François Caron. Les instruments depuis l’époque médiévale sont utilisés par les hommes de science. Mais la quantification apparaît alors comme un phénomène nouveau avec l’importance accordée à la mesure. D’où le rôle essentiel dévolu à l’horlogerie dans cette histoire. À cet égard, la figure majeure est celle de Galilée qui entretient des rapports privilégiés avec les artisans de son temps. Pour construire les lunettes astronomiques, il a recours à des techniques artisanales très diverses. Le dialogue entre artisans et scientifiques est alors naturel, à l’image d’un Léonard de Vinci par exemple. Ces deux mondes loin d’être séparés s’imbriquent au quotidien.
D.S. En matière d’innovation, il y a parfois des conséquences inattendues. L’industrie pharmaceutique serait issue des recherches menées sur les colorants.

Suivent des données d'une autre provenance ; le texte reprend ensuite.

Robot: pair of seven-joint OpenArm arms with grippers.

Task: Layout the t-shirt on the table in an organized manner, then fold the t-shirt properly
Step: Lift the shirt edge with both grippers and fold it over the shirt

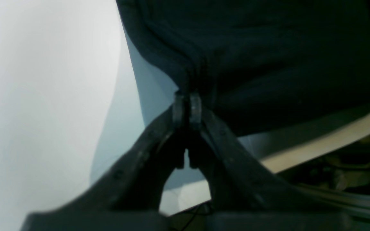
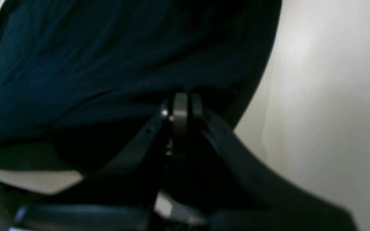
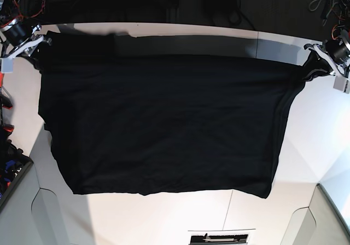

F.C. Ce moment se produit en effet dans les années 1880. Mais pour comprendre ce qui se passe, opérons un retour vers le XVIIe siècle. Se développe alors une aspiration au bien-être qui se déploie sous les aspects les plus divers. On peut citer l’apparat, le désir d’être bien vêtu. Le phénomène a pour origine un processus d’imitation des modes et des produits de consommation, depuis les classes supérieures jusqu’aux classes moyennes et populaires. Pourquoi la révolution des colorants dans l’histoire de la chimie est-elle si essentielle ? Elle traduit le recours pour la première fois à des substances synthétiques qui autorisent une plus large production et donc une démocratisation de la couleur et donc de la mode.
D. S. Il y a une voie française différente.
F. C. Les Français demeurent attachés à des couleurs plus pures d’origine végétale. Ils ne souhaitent pas sacrifier la qualité au profit d’un essor de la consommation. À Mulhouse, à la fin du XIXe siècle, on continue à utiliser les couleurs végétales, alors que les Allemands ont pris le virage du synthétique.
D. S. Ce qui permet aux industriels allemands de contrôler 80 à 90 % du marché. Comment expliquer ce miracle allemand ?
F. C. L’essentiel se joue dans les années 1850 et 1860. Après la réussite de William Henri Perkin en Angleterre avec la synthèse de l’aniline, deux chimistes allemands réalisèrent en 1869 la synthèse d’un substitut de la garance, l’alizarine. La synthèse de l’indigo, réalisée par Adolf von Baeyer en 1878 et 1880 et commercialisée seulement en 1897 par BASF et Hoechst, constitue une véritable rupture dans l’histoire de la chimie mondiale. Grâce à la maîtrise des techniques et à la création de laboratoires de recherche au sein de BASF, Hoescht et Bayer dans les années 1890-1914 s’opère la découverte de principes actifs en pharmacologie. Le succès le plus spectaculaire de cette chimie pharmaceutique fut la mise au point par Paut Ehrlich, en coopération avec Hoechst, en 1909 du Salvarsan, qui soigne la syphilis, cette « grande peur » de l’époque. Ainsi, c’est grâce à l’intrication des savoirs due à la création de laboratoires de recherche intégrés et à la coopération avec les universitaires que s’est produit le glissement de la science des colorants synthétiques vers la pharmacie. Pour vendre ces médicaments, les laboratoires allemands ont également mis en place des dispositifs de relations avec les médecins pour leur faire connaître ces nouveaux médicaments. Ce fut une politique de marketing avant la lettre.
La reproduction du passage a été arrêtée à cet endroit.